- [Input material]
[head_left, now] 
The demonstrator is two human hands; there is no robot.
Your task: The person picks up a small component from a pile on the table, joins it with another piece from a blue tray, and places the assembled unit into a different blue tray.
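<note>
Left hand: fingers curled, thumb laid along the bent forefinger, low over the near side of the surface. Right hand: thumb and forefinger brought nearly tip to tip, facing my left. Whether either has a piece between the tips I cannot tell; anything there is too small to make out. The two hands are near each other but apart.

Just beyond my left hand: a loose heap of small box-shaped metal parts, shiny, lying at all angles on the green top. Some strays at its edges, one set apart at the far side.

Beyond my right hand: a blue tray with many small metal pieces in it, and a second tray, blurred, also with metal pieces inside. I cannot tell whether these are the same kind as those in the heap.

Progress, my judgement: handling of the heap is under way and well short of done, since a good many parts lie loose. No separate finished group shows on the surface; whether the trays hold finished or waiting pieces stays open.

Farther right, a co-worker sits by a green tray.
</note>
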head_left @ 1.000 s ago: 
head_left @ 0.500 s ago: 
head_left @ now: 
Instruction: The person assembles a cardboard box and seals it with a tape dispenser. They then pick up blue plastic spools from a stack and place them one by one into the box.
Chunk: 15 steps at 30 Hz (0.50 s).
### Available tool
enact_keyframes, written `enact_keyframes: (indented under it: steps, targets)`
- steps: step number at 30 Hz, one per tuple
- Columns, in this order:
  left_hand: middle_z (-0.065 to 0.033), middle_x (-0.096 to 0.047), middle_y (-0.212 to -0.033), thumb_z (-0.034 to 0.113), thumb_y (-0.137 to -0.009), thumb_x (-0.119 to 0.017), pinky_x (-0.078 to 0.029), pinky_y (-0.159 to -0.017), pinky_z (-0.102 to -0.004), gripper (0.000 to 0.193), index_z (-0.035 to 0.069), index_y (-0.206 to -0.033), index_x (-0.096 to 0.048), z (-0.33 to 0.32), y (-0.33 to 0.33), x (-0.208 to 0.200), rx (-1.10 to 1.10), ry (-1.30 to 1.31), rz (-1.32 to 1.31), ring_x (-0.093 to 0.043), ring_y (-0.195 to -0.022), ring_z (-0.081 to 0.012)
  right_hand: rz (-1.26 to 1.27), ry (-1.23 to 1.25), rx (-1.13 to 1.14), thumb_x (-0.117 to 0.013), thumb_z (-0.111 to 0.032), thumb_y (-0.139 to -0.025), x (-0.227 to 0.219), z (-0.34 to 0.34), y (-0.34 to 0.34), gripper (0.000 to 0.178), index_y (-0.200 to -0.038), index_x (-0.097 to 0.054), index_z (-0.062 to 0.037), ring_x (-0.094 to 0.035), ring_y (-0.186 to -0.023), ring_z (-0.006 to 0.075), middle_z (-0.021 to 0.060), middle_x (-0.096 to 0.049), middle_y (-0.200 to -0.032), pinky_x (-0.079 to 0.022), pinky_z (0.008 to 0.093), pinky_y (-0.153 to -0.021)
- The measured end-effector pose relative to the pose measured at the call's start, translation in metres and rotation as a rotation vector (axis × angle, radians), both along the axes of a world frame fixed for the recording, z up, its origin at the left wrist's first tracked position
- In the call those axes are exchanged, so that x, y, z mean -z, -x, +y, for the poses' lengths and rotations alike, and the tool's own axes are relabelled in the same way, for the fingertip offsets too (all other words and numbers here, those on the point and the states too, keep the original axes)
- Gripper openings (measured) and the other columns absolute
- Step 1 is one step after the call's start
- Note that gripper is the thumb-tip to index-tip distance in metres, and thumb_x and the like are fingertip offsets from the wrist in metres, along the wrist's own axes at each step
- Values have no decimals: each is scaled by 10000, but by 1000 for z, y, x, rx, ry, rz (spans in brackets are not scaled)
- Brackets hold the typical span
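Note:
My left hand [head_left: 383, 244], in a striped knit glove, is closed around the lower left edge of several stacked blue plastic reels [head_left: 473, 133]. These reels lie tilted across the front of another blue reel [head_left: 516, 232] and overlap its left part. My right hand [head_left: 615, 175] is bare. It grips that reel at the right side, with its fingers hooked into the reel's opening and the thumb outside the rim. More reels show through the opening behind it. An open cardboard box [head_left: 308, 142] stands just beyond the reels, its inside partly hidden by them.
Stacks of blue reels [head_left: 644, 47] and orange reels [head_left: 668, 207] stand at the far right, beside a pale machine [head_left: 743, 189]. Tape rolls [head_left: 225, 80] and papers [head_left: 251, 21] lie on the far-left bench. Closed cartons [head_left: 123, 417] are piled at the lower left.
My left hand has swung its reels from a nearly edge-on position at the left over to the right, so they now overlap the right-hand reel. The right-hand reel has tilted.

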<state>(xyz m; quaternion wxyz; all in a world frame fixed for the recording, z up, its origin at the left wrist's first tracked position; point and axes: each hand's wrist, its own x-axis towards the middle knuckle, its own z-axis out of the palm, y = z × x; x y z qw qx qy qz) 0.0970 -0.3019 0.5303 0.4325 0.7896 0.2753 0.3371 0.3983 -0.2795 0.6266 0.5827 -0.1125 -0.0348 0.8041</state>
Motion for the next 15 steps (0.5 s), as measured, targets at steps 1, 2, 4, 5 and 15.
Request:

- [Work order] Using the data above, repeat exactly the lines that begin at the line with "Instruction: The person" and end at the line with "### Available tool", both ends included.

- [Task response]
Instruction: The person assembles a cardboard box and seals it with a tape dispenser. They then pick up blue plastic spools from a stack and place them one by one into the box.
Chunk: 15 steps at 30 Hz (0.50 s).
### Available tool

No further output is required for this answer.